Description of the task
All of the data must be output without alteration.
:: Material provided
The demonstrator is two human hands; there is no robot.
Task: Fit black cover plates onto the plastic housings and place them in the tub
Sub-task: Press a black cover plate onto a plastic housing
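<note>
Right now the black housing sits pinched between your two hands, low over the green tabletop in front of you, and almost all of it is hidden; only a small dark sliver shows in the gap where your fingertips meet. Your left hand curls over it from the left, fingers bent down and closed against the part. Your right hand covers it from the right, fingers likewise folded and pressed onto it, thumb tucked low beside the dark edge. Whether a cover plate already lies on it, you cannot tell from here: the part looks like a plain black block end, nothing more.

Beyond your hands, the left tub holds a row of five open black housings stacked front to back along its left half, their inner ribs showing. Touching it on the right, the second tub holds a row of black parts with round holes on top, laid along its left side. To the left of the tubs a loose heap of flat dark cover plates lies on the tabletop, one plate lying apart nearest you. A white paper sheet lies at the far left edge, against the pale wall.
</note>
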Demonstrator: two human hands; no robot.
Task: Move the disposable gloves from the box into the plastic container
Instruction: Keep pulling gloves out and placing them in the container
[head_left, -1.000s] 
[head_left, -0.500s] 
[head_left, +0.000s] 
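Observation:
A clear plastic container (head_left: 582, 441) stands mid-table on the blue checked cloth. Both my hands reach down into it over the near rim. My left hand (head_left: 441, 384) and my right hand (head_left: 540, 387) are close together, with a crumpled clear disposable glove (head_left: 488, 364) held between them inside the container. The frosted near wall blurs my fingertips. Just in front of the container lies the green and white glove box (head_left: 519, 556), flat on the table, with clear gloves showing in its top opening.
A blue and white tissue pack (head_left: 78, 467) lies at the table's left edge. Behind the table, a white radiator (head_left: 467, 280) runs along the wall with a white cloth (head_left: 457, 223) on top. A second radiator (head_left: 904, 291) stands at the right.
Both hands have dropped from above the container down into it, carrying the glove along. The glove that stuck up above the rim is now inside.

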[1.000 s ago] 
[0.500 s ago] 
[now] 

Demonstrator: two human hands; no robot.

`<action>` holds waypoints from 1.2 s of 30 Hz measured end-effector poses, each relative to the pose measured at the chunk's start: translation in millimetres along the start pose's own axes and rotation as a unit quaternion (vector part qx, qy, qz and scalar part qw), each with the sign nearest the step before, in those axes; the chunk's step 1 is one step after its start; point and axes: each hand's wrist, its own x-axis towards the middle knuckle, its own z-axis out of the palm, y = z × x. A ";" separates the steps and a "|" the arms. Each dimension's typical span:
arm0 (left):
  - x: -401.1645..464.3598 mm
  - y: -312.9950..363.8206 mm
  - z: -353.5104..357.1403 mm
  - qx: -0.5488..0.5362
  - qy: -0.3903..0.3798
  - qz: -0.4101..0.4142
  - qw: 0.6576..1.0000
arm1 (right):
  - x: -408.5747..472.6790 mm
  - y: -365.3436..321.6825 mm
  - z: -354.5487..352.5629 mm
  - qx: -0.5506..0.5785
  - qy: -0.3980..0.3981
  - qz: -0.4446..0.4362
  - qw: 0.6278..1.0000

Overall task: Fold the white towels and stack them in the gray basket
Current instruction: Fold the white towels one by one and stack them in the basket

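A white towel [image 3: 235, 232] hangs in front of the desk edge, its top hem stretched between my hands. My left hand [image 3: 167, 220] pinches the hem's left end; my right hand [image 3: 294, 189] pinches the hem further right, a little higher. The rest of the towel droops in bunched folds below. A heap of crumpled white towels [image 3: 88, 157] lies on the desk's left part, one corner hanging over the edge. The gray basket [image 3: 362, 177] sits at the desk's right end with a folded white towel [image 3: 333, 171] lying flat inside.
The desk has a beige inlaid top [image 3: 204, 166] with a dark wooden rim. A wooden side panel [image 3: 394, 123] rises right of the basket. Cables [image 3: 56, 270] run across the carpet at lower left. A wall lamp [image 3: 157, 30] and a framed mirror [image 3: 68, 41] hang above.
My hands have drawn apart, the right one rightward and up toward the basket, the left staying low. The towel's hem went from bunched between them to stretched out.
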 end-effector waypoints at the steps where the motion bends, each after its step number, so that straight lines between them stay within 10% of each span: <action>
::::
Answer space
The demonstrator is two human hands; there is no robot.
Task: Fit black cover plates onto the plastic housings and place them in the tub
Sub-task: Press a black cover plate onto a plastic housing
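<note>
Right now the black housing sits pinched between your two hands, low over the green tabletop in front of you, and almost all of it is hidden; only a small dark sliver shows in the gap where your fingertips meet. Your left hand curls over it from the left, fingers bent down and closed against the part. Your right hand covers it from the right, fingers likewise folded and pressed onto it, thumb tucked low beside the dark edge. Whether a cover plate already lies on it, you cannot tell from here: the part looks like a plain black block end, nothing more.

Beyond your hands, the left tub holds a row of five open black housings stacked front to back along its left half, their inner ribs showing. Touching it on the right, the second tub holds a row of black parts with round holes on top, laid along its left side. To the left of the tubs a loose heap of flat dark cover plates lies on the tabletop, one plate lying apart nearest you. A white paper sheet lies at the far left edge, against the pale wall.
</note>
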Demonstrator: two human hands; no robot.
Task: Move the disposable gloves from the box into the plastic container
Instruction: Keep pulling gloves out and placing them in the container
[head_left, -1.000s] 
[head_left, -0.500s] 
[head_left, +0.000s] 
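Observation:
A clear plastic container (head_left: 582, 441) stands mid-table on the blue checked cloth. Both my hands reach down into it over the near rim. My left hand (head_left: 441, 384) and my right hand (head_left: 540, 387) are close together, with a crumpled clear disposable glove (head_left: 488, 364) held between them inside the container. The frosted near wall blurs my fingertips. Just in front of the container lies the green and white glove box (head_left: 519, 556), flat on the table, with clear gloves showing in its top opening.
A blue and white tissue pack (head_left: 78, 467) lies at the table's left edge. Behind the table, a white radiator (head_left: 467, 280) runs along the wall with a white cloth (head_left: 457, 223) on top. A second radiator (head_left: 904, 291) stands at the right.
Both hands have dropped from above the container down into it, carrying the glove along. The glove that stuck up above the rim is now inside.
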
[1.000 s ago] 
[0.500 s ago] 
[now] 

Demonstrator: two human hands; no robot.

`<action>` holds waypoints from 1.2 s of 30 Hz measured end-effector poses, each relative to the pose measured at the chunk's start: translation in millimetres along the start pose's own axes and rotation as a unit quaternion (vector part qx, qy, qz and scalar part qw), each with the sign nearest the step before, in those axes; the chunk's step 1 is one step after its start; point and axes: each hand's wrist, its own x-axis towards the middle knuckle, its own z-axis out of the palm, y = z × x. A ";" separates the steps and a "|" the arms. Each dimension's typical span:
arm0 (left):
  - x: -401.1645..464.3598 mm
  - y: -312.9950..363.8206 mm
  - z: -353.5104..357.1403 mm
  - qx: -0.5488..0.5362
  - qy: -0.3903..0.3798
  - qz: -0.4101..0.4142
  - qw: 0.6576..1.0000
arm1 (right):
  - x: -408.5747..472.6790 mm
  - y: -365.3436..321.6825 mm
  - z: -354.5487..352.5629 mm
  - qx: -0.5506..0.5785
  - qy: -0.3980..0.3981
  - qz: -0.4446..0.4362
  - qw: 0.6278..1.0000

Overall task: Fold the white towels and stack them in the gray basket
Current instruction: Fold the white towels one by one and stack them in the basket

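A white towel [image 3: 235, 232] hangs in front of the desk edge, its top hem stretched between my hands. My left hand [image 3: 167, 220] pinches the hem's left end; my right hand [image 3: 294, 189] pinches the hem further right, a little higher. The rest of the towel droops in bunched folds below. A heap of crumpled white towels [image 3: 88, 157] lies on the desk's left part, one corner hanging over the edge. The gray basket [image 3: 362, 177] sits at the desk's right end with a folded white towel [image 3: 333, 171] lying flat inside.
The desk has a beige inlaid top [image 3: 204, 166] with a dark wooden rim. A wooden side panel [image 3: 394, 123] rises right of the basket. Cables [image 3: 56, 270] run across the carpet at lower left. A wall lamp [image 3: 157, 30] and a framed mirror [image 3: 68, 41] hang above.
My hands have drawn apart, the right one rightward and up toward the basket, the left staying low. The towel's hem went from bunched between them to stretched out.
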 end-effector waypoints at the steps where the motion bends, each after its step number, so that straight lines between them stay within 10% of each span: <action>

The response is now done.